## [Assignment]
Give the data a second time, exactly and in full.

- Opening Delimiter -

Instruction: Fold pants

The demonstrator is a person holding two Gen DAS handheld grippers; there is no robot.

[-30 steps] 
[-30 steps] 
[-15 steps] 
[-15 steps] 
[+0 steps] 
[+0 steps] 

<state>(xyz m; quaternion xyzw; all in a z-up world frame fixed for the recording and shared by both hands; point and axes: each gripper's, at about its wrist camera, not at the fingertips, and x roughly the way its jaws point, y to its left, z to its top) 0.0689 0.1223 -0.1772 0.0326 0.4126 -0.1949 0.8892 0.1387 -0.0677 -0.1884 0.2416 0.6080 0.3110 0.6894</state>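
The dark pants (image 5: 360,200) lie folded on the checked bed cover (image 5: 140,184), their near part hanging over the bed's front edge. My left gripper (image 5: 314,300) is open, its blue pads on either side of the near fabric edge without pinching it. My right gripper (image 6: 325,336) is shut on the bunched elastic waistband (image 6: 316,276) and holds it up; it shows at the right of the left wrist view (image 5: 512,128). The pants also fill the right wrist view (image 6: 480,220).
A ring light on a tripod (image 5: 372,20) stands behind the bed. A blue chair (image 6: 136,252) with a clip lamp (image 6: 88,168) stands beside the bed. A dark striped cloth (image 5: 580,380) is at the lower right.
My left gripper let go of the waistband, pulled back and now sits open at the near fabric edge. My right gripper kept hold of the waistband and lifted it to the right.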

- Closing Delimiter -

## [Response to this task]
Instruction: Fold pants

The demonstrator is a person holding two Gen DAS handheld grippers; there is no robot.

[-30 steps] 
[-30 steps] 
[-15 steps] 
[-15 steps] 
[+0 steps] 
[+0 steps] 

<state>(xyz m; quaternion xyzw; all in a z-up world frame fixed for the recording and shared by both hands; point and axes: each gripper's, at about its wrist camera, not at the fingertips, and x roughly the way its jaws point, y to its left, z to its top) 0.0689 0.1223 -0.1772 0.0326 0.4126 -0.1949 0.8892 0.1387 -0.0677 -0.1884 0.2416 0.6080 0.3110 0.6894</state>
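The dark pants (image 5: 360,200) lie folded on the checked bed cover (image 5: 140,184), their near part hanging over the bed's front edge. My left gripper (image 5: 314,300) is open, its blue pads on either side of the near fabric edge without pinching it. My right gripper (image 6: 325,336) is shut on the bunched elastic waistband (image 6: 316,276) and holds it up; it shows at the right of the left wrist view (image 5: 512,128). The pants also fill the right wrist view (image 6: 480,220).
A ring light on a tripod (image 5: 372,20) stands behind the bed. A blue chair (image 6: 136,252) with a clip lamp (image 6: 88,168) stands beside the bed. A dark striped cloth (image 5: 580,380) is at the lower right.
My left gripper let go of the waistband, pulled back and now sits open at the near fabric edge. My right gripper kept hold of the waistband and lifted it to the right.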

Nothing remains to be added to this answer.